Hukum, SAKATA.ID : Rancangan Undang-Undang (RUU) Omnibus Law Cipta Kerja direncanakan bakal disahkan dalam Rapat Paripurna Dewan Perwakilan Rakyat (DPR), 8 Oktober mendatang.
Di dalam Rapat Panitia Kerja DPR yang berlangsung Sabtu (3/10/2020) malam, tujuh fraksi setuju RUU Cipta Kerja disahkan menjadi Undang-Undang.
Hanya ada dua fraksi yang menolak. Adapun dua fraksi itu yakni Partai Demokrat dan Partai Keadilan Sejahtera mereka menyatakan menolak mensahkan Omnubuslaw.
Fraksi Partai Demokrat yang diwakili Hinca Pandjaitan menyampaikan bahwa Demokrat menilai banyak hal yang harus dibahas kembali secara lebih mendalam dan komprehensif di dalam RUU tersebut.
Menurut Hinca, sedikitnya ada lima alasan kenapa Fraksi Partai Demokrat menolak Omnibuslaw Cipta Kerja.
Pertama, kata Anggota Badan Legislasi DPR ini, RUU Ciptaker tidak memiliki nilai urgensi dan kegentingan memaksa di tengah krisis pandemi ini.
Prioritaskan Pada Pandemi
Di masa awal pandemi, ujar Hinca, prioritas utama negara harus diorientasikan pada upaya penanganan pandemi.
“Mengutamakan penyelesaian pandemi berarti menyelamatkan jiwa manusia. Serta memulihkan ekonomi rakyat,” tegasnya.
Kedua, lanjutnya, RUU Ciptaker ini membahas secara luas beberapa perubahan UU sekaligus (Omnibus Law).
Dari perubahan tersebut, implikasinya sangat besar. Maka perlu dicermati satu per satu dengan hati-hati, dan lebih mendalam.
Apalagi, lanjutnya, di masa Pandemi ini masyarakat sedang sangat membutuhkan keberpihakan dari negara dan pemerintah.
Dia menilai, tidak bijak jika Pemerintah terus memaksakan proses perumusan aturan perundang-undangan yang sedemikian kompleks itu secara terburu-buru.
Kemudian poin yang ketiga, Demokrat berharap RUU Omnibus Law Cipta Kerja ini bisa mendorong investasi dan menggerakkan perekonomian nasional.
Namun, bersamaan dengan itu, hak dan kepentingan kaum pekerja juga tidak boleh diabaikan apalagi dipinggirkan.
Sangat disayagkan, katanya, RUU Ciptaker ini berpotensi meminggirkan hak-hak serta kepentingan kaum pekerja.
Seperti, adanya sejumlah pemangkasan aturan perijinan, penanaman modal, ketenagakerjaan dan lain-lain, yang diatasnamakan sebagai bentuk “reformasi birokrasi” dan “peningkatan efektivitas tata kelola pemerintahan”.
Justru, tegas Hinca, itu berpotensi menjadi hambatan bagi hadirnya pertumbuhan ekonomi yang berkeadilan (growth with equity).
Poin keempat dari Partai Demokrat bahwa RUU Ciptaker telah mencerminkan bergesernya semangat Pancasila.
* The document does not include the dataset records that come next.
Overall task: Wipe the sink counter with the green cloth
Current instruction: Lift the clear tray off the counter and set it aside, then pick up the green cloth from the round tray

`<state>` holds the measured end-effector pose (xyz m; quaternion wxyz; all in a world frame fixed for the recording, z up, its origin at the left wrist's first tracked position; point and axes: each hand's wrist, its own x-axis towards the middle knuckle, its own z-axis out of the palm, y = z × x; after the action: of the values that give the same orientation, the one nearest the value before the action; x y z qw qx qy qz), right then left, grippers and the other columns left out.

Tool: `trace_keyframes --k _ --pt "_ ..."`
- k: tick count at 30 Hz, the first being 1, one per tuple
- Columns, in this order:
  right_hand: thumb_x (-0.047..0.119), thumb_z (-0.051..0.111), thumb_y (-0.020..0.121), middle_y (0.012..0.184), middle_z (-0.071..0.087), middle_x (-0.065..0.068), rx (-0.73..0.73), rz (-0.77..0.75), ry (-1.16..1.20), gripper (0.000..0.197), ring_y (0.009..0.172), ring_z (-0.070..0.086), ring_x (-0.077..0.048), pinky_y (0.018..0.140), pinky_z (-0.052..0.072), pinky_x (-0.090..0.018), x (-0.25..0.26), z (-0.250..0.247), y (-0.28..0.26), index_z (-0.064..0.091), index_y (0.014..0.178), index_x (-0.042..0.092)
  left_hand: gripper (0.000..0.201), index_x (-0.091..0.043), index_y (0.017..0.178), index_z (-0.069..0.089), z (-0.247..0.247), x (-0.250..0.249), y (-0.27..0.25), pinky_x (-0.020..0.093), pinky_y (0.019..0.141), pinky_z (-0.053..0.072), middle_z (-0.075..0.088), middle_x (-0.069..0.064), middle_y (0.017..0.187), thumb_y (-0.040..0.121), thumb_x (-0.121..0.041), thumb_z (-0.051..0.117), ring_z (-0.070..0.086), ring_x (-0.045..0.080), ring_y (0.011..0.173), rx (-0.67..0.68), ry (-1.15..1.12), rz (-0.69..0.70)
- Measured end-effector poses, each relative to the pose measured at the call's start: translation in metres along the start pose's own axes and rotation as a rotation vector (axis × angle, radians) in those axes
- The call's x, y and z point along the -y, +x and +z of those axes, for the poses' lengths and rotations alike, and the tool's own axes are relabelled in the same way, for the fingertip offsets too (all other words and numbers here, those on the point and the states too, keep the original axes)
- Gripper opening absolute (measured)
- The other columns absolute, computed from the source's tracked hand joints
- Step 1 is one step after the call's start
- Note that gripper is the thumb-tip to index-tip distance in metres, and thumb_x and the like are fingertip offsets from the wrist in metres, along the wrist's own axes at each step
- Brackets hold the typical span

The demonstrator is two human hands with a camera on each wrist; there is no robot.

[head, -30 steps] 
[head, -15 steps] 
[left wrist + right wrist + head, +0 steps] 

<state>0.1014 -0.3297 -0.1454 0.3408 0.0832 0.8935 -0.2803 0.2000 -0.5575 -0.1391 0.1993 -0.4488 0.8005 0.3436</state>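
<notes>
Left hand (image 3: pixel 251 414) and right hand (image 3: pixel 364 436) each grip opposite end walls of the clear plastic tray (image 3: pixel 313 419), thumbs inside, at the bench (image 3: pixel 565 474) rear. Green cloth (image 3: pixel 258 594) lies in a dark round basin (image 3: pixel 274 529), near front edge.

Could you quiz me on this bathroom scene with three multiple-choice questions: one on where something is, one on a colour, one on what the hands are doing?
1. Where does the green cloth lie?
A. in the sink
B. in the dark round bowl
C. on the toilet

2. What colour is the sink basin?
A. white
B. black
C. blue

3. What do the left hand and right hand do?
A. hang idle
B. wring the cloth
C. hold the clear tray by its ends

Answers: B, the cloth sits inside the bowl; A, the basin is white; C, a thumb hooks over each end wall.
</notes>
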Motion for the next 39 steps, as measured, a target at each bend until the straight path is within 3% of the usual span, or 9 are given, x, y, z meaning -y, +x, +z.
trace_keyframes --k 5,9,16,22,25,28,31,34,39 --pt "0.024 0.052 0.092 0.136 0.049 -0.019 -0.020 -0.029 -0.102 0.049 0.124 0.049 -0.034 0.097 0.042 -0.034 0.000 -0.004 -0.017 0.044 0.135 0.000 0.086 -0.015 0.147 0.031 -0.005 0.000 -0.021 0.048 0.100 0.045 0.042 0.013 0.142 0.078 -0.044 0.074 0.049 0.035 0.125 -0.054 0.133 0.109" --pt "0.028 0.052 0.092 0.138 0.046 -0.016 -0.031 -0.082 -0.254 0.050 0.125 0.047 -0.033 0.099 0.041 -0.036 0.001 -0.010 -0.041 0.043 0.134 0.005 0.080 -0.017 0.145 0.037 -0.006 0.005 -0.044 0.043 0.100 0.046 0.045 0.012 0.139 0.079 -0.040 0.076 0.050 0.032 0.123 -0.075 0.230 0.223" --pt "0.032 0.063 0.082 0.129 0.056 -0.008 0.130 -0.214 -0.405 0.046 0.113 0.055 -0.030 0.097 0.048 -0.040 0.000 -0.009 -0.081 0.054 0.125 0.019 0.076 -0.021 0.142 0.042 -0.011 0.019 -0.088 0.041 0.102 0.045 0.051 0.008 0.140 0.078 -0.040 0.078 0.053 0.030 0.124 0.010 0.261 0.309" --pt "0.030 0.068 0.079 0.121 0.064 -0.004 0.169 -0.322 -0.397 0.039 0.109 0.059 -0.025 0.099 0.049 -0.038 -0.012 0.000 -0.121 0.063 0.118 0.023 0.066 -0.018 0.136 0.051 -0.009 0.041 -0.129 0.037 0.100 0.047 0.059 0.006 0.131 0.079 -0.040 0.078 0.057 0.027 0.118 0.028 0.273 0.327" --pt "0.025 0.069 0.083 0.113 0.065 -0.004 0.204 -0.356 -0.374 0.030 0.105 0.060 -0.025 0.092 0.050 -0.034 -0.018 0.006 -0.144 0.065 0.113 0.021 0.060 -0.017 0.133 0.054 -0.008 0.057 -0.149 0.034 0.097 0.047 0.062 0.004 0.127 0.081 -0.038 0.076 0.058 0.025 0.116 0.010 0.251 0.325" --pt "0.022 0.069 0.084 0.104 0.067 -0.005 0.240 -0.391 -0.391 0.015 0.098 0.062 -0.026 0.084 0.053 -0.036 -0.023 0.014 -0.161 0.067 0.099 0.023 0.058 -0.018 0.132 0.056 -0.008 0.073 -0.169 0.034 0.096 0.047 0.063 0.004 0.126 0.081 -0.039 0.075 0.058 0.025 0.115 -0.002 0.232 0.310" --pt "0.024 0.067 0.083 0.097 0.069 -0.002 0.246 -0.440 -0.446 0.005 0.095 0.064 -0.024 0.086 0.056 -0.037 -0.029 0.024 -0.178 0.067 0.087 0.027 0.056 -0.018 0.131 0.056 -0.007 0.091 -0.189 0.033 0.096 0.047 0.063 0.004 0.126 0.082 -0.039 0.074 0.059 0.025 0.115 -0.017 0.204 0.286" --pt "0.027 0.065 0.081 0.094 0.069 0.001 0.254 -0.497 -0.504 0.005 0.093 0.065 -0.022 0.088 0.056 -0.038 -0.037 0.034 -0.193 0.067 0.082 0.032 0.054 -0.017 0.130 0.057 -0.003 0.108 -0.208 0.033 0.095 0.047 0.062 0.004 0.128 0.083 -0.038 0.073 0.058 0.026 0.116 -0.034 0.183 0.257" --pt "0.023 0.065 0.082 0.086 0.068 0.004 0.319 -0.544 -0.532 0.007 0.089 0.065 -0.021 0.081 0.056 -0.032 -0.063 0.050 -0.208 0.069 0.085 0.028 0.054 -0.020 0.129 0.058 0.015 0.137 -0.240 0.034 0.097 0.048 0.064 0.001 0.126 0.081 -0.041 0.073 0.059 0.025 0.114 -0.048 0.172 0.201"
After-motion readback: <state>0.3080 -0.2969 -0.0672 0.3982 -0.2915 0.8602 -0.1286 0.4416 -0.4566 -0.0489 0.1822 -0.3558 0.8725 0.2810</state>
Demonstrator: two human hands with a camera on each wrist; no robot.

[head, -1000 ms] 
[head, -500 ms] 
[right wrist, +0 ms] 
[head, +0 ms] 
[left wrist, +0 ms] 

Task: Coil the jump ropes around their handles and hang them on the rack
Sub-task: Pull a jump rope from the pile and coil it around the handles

Terutama sila kelima, keadilan sosial (social justice).
Omnibus law Cipta Kerja justru mendorong ke arah ekonomi yang terlalu kapitalistik dan terlalu neo-liberalistik.
Dan terakhir, kata Hinca, selain cacat substansi RUU Ciptaker juga cacat prosedur.
Fraksi Partai Demokrat menilai, proses pembahasan hal-hal krusial dalam RUU ini kurang transparan dan akuntabel.
Pembahasan RUU Omnibus Law Ciptaker ini tidak banyak melibatkan elemen masyarakat, pekerja, dan jaringan civil society.
Justru, pungkas Hunca, mereka lah yang akan menjaga ekosistem ekonomi dan keseimbangan relasi Tripartit. Antara pengusaha, pekerja, dan pemerintah.